- [WHAT TO DO]
Could you transcribe all of the data word for word?

- [SUPPLIED INFORMATION]

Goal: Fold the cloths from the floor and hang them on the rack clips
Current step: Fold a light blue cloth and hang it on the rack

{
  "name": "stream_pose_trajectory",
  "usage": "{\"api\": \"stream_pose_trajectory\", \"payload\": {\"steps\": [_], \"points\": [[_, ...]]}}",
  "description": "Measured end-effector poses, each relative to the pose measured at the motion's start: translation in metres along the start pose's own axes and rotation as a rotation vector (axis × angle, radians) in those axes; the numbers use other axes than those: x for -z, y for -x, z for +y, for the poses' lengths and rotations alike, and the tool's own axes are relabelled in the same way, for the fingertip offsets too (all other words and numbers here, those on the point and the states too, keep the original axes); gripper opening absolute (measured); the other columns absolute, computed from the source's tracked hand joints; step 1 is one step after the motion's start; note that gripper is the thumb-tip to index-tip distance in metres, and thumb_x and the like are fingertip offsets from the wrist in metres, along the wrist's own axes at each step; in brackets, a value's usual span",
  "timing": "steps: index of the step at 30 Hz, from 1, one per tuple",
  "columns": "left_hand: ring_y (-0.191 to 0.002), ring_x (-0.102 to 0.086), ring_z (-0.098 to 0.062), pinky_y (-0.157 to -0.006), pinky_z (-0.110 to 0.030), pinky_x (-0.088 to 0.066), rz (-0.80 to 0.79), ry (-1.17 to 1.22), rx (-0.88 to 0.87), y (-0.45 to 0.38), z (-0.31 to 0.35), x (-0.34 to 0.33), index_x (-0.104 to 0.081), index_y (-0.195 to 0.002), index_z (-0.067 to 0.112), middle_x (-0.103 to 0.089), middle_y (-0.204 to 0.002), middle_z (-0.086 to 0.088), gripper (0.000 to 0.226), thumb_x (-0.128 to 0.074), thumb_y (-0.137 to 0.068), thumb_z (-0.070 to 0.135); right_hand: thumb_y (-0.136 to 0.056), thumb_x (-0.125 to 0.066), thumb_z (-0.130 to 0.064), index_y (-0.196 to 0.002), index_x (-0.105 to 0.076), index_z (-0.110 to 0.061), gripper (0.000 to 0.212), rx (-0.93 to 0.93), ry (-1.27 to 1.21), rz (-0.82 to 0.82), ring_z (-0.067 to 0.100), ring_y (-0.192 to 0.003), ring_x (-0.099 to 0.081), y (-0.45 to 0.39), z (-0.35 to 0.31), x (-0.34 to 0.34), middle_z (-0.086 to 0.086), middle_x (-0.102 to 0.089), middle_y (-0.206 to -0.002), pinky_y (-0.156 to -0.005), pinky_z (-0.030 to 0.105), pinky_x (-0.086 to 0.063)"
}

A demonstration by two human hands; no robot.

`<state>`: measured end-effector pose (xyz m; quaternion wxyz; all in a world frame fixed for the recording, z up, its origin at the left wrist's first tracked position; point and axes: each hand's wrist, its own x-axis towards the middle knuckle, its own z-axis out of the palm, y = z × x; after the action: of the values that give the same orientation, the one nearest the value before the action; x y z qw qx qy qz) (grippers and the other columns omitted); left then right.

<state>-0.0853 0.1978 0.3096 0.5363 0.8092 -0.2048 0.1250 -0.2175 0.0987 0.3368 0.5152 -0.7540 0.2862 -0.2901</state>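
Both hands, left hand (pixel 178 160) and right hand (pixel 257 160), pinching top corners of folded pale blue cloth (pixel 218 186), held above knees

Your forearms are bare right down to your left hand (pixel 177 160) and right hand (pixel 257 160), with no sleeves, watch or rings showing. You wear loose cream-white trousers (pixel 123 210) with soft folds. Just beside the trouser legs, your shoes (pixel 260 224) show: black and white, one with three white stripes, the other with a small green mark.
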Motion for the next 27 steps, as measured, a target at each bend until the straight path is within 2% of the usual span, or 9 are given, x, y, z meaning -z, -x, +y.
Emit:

- [SOLUTION FOR THIS TASK]
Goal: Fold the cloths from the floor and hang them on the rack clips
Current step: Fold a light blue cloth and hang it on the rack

{
  "name": "stream_pose_trajectory",
  "usage": "{\"api\": \"stream_pose_trajectory\", \"payload\": {\"steps\": [_], \"points\": [[_, ...]]}}",
  "description": "Measured end-effector poses, each relative to the pose measured at the motion's start: translation in metres along the start pose's own axes and rotation as a rotation vector (axis × angle, radians) in those axes; the numbers use other axes than those: x for -z, y for -x, z for +y, for the poses' lengths and rotations alike, and the tool's own axes are relabelled in the same way, for the fingertip offsets too (all other words and numbers here, those on the point and the states too, keep the original axes); gripper opening absolute (measured); the other columns absolute, computed from the source's tracked hand joints; step 1 is one step after the motion's start; note that gripper is the thumb-tip to index-tip distance in metres, and thumb_x and the like are fingertip offsets from the wrist in metres, along the wrist's own axes at each step; in brackets, a value's usual span",
  "timing": "steps: index of the step at 30 Hz, from 1, one per tuple",
  "columns": "left_hand: ring_y (-0.191 to 0.002), ring_x (-0.102 to 0.086), ring_z (-0.098 to 0.062), pinky_y (-0.157 to -0.006), pinky_z (-0.110 to 0.030), pinky_x (-0.088 to 0.066), rz (-0.80 to 0.79), ry (-1.17 to 1.22), rx (-0.88 to 0.87), y (-0.45 to 0.38), z (-0.31 to 0.35), x (-0.34 to 0.33), index_x (-0.104 to 0.081), index_y (-0.195 to 0.002), index_z (-0.067 to 0.112), middle_x (-0.103 to 0.089), middle_y (-0.204 to 0.002), middle_z (-0.086 to 0.088), gripper (0.000 to 0.226), thumb_x (-0.128 to 0.074), thumb_y (-0.137 to 0.068), thumb_z (-0.070 to 0.135); right_hand: thumb_y (-0.136 to 0.056), thumb_x (-0.125 to 0.066), thumb_z (-0.130 to 0.064), index_y (-0.196 to 0.002), index_x (-0.105 to 0.076), index_z (-0.110 to 0.061), gripper (0.000 to 0.212), rx (-0.93 to 0.93), ry (-1.27 to 1.21), rz (-0.82 to 0.82), ring_z (-0.067 to 0.100), ring_y (-0.192 to 0.003), ring_x (-0.099 to 0.081), y (-0.45 to 0.39), z (-0.35 to 0.31), x (-0.34 to 0.34), middle_z (-0.086 to 0.086), middle_x (-0.102 to 0.089), middle_y (-0.206 to -0.002), pinky_y (-0.156 to -0.005), pinky_z (-0.030 to 0.105), pinky_x (-0.086 to 0.063)"
}

A demonstration by two human hands; no robot.

`<state>`: measured end-effector pose (xyz m; quaternion wxyz; all in a world frame fixed for the recording, z up, its origin at the left wrist's first tracked position; point and axes: each hand's wrist, its own x-axis towards the middle knuckle, its own z-axis out of the palm, y = z × x; after the action: of the values that give the same orientation, the one nearest the value before the action; x y z qw qx qy qz) (grippers and the other columns omitted); left then right.

<state>-0.0853 0.1978 0.3096 0.5363 0.8092 -0.2048 0.1250 -0.2175 0.0987 0.3368 0.5152 -0.7540 0.2862 -0.2901</state>
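Both hands, left hand (pixel 178 160) and right hand (pixel 257 160), pinching top corners of folded pale blue cloth (pixel 218 186), held above knees

Your forearms are bare right down to your left hand (pixel 177 160) and right hand (pixel 257 160), with no sleeves, watch or rings showing. You wear loose cream-white trousers (pixel 123 210) with soft folds. Just beside the trouser legs, your shoes (pixel 260 224) show: black and white, one with three white stripes, the other with a small green mark.
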Motion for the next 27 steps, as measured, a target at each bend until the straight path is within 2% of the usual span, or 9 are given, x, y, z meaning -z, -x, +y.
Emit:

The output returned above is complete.